La guerre économique consisterait donc :
. en un contournement du monopole de l'Etat au recours à la violence légitime, cette violence n'étant pas ici militaire mais commerciale ;
. en un renversement des suppléances, l'Etat devant ici épauler les entreprises particulières, au nom d'une communauté d'intérêt bien comprise.

La vision de Constant était de remarquer le progrès moderne qu'était le commerce sur la létalité de la guerre des antiques.
Au 19eme s., c'était effectivement un progrès.

La guerre économique du 21eme s. serait pour sa part un superbe retour en arrière, non pas sur le thème de la létalité, mais au regard de la centralité que nous avons toujours souhaité à l'Etat, et que nous modulons selon les choix politiques.
Ce n'est plus le registre de la létalité qui est traité, de nos jours.
C'est le registre d'un monopole de l'organisation de l'activité sociale.
La dérégulation-déréglementation touche la sphère du vivre ensemble, et l'Etat n'en est plus l'acteur majeur.
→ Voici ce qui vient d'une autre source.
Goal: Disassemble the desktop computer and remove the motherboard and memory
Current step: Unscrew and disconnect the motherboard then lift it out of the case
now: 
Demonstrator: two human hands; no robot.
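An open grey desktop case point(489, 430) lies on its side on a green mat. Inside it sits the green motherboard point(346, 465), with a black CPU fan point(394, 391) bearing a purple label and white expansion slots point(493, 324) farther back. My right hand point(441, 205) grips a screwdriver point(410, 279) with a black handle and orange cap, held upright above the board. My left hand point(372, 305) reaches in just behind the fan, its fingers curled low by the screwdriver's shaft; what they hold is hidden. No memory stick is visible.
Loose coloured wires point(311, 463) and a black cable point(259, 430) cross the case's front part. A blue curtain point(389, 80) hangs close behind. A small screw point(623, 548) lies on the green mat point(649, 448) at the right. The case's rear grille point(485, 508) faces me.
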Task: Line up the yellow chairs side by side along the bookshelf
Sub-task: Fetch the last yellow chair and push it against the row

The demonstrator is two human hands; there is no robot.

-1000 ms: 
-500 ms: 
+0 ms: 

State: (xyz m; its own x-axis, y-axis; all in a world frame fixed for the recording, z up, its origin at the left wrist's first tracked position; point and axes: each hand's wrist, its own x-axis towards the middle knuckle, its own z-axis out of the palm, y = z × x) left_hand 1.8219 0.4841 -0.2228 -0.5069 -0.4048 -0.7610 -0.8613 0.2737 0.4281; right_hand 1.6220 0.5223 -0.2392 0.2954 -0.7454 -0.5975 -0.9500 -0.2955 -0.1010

La guerre économique n'est pas une forme de civilisation, comme au 19eme s., elle est l'instant d'un affaiblissement du mode de vie pour lequel nos anciens avaient opté.
La guerre économique fera émerger indirectement des choix de société pour les Etats.

d) C'est dans ce contexte global que le même acteur, l'Etat, doit à la fois faciliter le commerce, protéger ses acquis dans et par la guerre économique, allouer les moyens à la mise en place des outils, dont le cyber n'est pas le moindre, et s'attendre à se faire amputer à mesure des évolutions du champ de bataille.

Bref l'Etat nourrit un coucou dans son nid en laissant cours à la guerre économique.
cette charmante bête à la peau sensible passe par dessus-bord tous ses petits oisillons coturnes, mais ne s'en prend pas aux parents.
L'Etat ne sera pas passé par dessus bord par les acteurs de la guerre économique ; il va juste s'épuiser à les alimenter sans aucun espoir de gratitude.

Le pire étant que l'Etat, opérateur majeur des infrastructures nationales et animateur des échanges internationaux, ne peut laisser périr les dits coucous, en raisons des victimes collatérales : l'envol des coucous, comme des pigeons, laisse bien des chômeurs au sol, on nous l'a resservi dernièrement.

Bon, je vais aller me venger sur une grive.
C'est de saison./.

Bien à vous,
CL'H./.

égéa : oui, le cyber est un outil. Toutefois, il est réellement structurant. Vous avez connu le monde d'avant, d'avant le cyber. Les étudiants à qui j'inflige des cours de stratégie ne savent pas ce qu'est le monde d'avant, comme nous ne soupçonnons pas ce qu’était le monde sans automobile ou sans électricité ou sans eau courante dans les maisons. Or, et vous avez deviné que ce bout de définition était extrait d'une prose plus large, la cyber introduit quelque chose de radicalement différent, mais dont nous avons déjà parlé : à savoir, que désormais l'information est un facteur de production, ce que la théorie économique n'a jamais appréhendé convenablement. Avec le cyber, on a des moyens de toucher ce facteur de production : en ceci, le cyber modifie la guerre économique.

Quant à votre description des rapports entre l'Etat et les autres, oui, vous avez raison : l'Etat risque de ne plus être premier, même s'il est toujours indispensable. Voici en fait le paradoxe qui permet de penser ce monde post-Westphalien. Non pas disparition de l'Etat, mais altération de son rôle. Ce qui induit des conséquences non encore abouties (et donc non encore pensées).

2. Le vendredi 2 novembre 2012, 20:47 par MonclarSuperstar

My Lord,

Félicitations pour ta définition de la guerre économique, qui me paraît bien plus pertinente que l'absence de définitions proposée par tous ceux qui en parlent.
Effectivement, le cyber semble structurant pour cette guerre, car sans cyber, nous avons affaire à une concurrence que l'on eut qualifier de normale ou de classique. Le cyber n'est qu'un outil, mais il porte à son paroxysme (actuel) ce qui était en germe dans les esprits des entrepreneurs peu scrupuleux.
Illustration non économique mais politique : avec le cyber, il n'y aurait jamais eu de scandale du Watergate, car les républicains n'auraient jamais été pris.